A cura di MIUR - Direzione Generale per il coordinamento la promozione e la valorizzazione della ricerca

I papiri carbonizzati della biblioteca antica di Ercolano leggibili alla luce di sincrotrone

I papiri carbonizzati della biblioteca antica di Ercolano leggibili alla luce di sincrotrone

Per la prima volta una tecnica di imaging non invasiva ha consentito di leggere il contenuto finora sconosciuto dei papiri carbonizzati della biblioteca di Ercolano di età romana, sepolta dall’eruzione del Vesuvio nel 79 d.C. I risultati sono stati raggiunti da un gruppo di ricerca guidato dal CNR.

Il nostro Paese conta, nel proprio patrimonio culturale dal valore inestimabile, un tesoro molto particolare: l’unica biblioteca antica giuntaci nella sua interezza. Si trova in Campania ed è stata scoperta durante gli scavi archeologici che, circa 260 anni fa, hanno riportato alla luce le antiche città di Ercolano e Pompei, sepolte dall’eruzione del Vesuvio del 79 dopo Cristo.

Collocata all’interno di una villa appartenuta al console romano Lucio Calpurnio Pisone – ritrovo di un’importante scuola epicurea – la biblioteca conteneva una grande quantità di papiri dal contenuto ad oggi per lo più sconosciuto. La gran parte di questi testi, infatti, non è stata trasmessa dalla tradizione di ricopiatura medievale e i diversi tentativi di leggere i papiri si erano finora rivelati fallimentari. Questo per la fragilità dei rotoli carbonizzati, che ha reso sempre molto rischiosi e talvolta dannosi i vari tentativi di srotolamento meccanico compiuti nei due secoli e mezzo dal loro ritrovamento.

papiro_2_400Anche i tentativi di utilizzare tecniche non invasive si erano rivelati infruttuosi. Una difficoltà legata anche al fatto che nell’antichità per scrivere si utilizzavano carboncini ottenuti dal nerofumo dalle pareti della stessa densità dei papiri carbonizzati, il che ha reso impossibile l’utilizzo delle classiche tecniche a raggi-X.

Tuttavia, ora per la prima volta una tecnica di imaging non invasiva con luce di sincrotrone ha consentito la lettura del contenuto dei testi senza la necessità di srotolare i papiri.

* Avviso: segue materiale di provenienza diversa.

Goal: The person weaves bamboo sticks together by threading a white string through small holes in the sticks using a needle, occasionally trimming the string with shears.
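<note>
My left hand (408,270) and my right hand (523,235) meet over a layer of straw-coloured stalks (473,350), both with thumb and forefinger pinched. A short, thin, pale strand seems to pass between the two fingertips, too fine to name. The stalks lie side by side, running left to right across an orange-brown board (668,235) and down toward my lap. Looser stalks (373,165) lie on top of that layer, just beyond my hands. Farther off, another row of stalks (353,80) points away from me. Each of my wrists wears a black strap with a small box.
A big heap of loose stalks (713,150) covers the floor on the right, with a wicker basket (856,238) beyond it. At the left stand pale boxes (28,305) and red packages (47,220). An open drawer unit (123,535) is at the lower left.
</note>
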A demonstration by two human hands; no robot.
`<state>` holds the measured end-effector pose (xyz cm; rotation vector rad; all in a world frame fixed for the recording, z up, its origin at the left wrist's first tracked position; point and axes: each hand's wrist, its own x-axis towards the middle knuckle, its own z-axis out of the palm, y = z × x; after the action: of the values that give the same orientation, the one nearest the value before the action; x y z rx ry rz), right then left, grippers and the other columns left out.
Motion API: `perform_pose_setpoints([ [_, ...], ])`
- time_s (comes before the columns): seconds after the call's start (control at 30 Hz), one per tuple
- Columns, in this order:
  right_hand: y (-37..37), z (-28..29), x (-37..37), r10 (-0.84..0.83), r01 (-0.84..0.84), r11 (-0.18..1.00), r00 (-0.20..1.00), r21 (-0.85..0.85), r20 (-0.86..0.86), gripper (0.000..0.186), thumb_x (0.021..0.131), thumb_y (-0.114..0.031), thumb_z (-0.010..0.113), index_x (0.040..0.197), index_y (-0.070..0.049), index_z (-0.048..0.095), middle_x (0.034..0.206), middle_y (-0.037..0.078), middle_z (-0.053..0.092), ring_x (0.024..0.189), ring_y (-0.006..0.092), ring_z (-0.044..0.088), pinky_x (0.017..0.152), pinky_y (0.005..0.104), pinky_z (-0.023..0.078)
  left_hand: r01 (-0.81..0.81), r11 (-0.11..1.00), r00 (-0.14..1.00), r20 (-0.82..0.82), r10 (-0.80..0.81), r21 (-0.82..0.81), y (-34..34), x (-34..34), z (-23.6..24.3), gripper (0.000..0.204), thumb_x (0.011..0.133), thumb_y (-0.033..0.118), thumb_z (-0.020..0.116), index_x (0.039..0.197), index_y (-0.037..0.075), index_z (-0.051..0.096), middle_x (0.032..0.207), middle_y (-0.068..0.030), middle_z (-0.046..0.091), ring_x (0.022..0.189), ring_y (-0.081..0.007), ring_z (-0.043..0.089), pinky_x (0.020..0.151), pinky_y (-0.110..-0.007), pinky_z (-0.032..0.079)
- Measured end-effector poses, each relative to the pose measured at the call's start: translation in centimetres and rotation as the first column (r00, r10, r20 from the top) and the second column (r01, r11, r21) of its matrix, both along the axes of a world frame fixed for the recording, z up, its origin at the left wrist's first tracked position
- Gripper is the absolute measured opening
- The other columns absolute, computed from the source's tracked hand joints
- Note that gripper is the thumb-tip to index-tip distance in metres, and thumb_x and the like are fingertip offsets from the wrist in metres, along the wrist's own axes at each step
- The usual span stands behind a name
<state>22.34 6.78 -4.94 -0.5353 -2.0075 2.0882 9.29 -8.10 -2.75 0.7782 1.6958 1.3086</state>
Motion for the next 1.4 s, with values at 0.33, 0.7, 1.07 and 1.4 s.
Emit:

I risultati, ottenuti da un gruppo di ricerca italo-francese guidato dal ricercatore italiano Vito Mocella dell’Istituto per la microelettronica e microsistemi del Consiglio Nazionale delle Ricerche (INM-CNR) di Napoli, sono stati pubblicati su Nature Communications. Lo studio è stato condotto in collaborazione con il Cnrs francese e con il Sincrotrone europeo di Grenoble (Esrf).

papiro_3_400“La tomografia a contrasto di fase mediante luce di sincrotrone permette di individuare e amplificare la differenza fra papiro e ‘inchiostro’, che non penetra del tutto nelle fibre vegetali formando un leggero spessore sul foglio, dell’ordine del centinaio di microns” ha spiegato Mocella. La tecnica, applicata su un papiro di Ercolano, ha permesso un’analisi della scrittura. “L’individuazione di alcune parole e la ricostituzione dell’intero alfabeto greco ha consentito di avanzare delle ipotesi sul periodo dello scritto analizzato e sull’autore: si tratterebbe con grande probabilità di un’opera di Filodemo, filosofo epicureo del I secolo a.C., destinato alla scuola da lui fondata”, ha continuato Mocella.

Lo sviluppo dell’innovativa tecnica consentirà di passare in rassegna le centinaia di rotoli ancora chiusi, conservati nella Biblioteca nazionale di Napoli. In prospettiva, potranno essere analizzati anche i papiri della Biblioteca Latina, che secondo molti si troverebbe a un livello sottostante rispetto all’attuale scavo.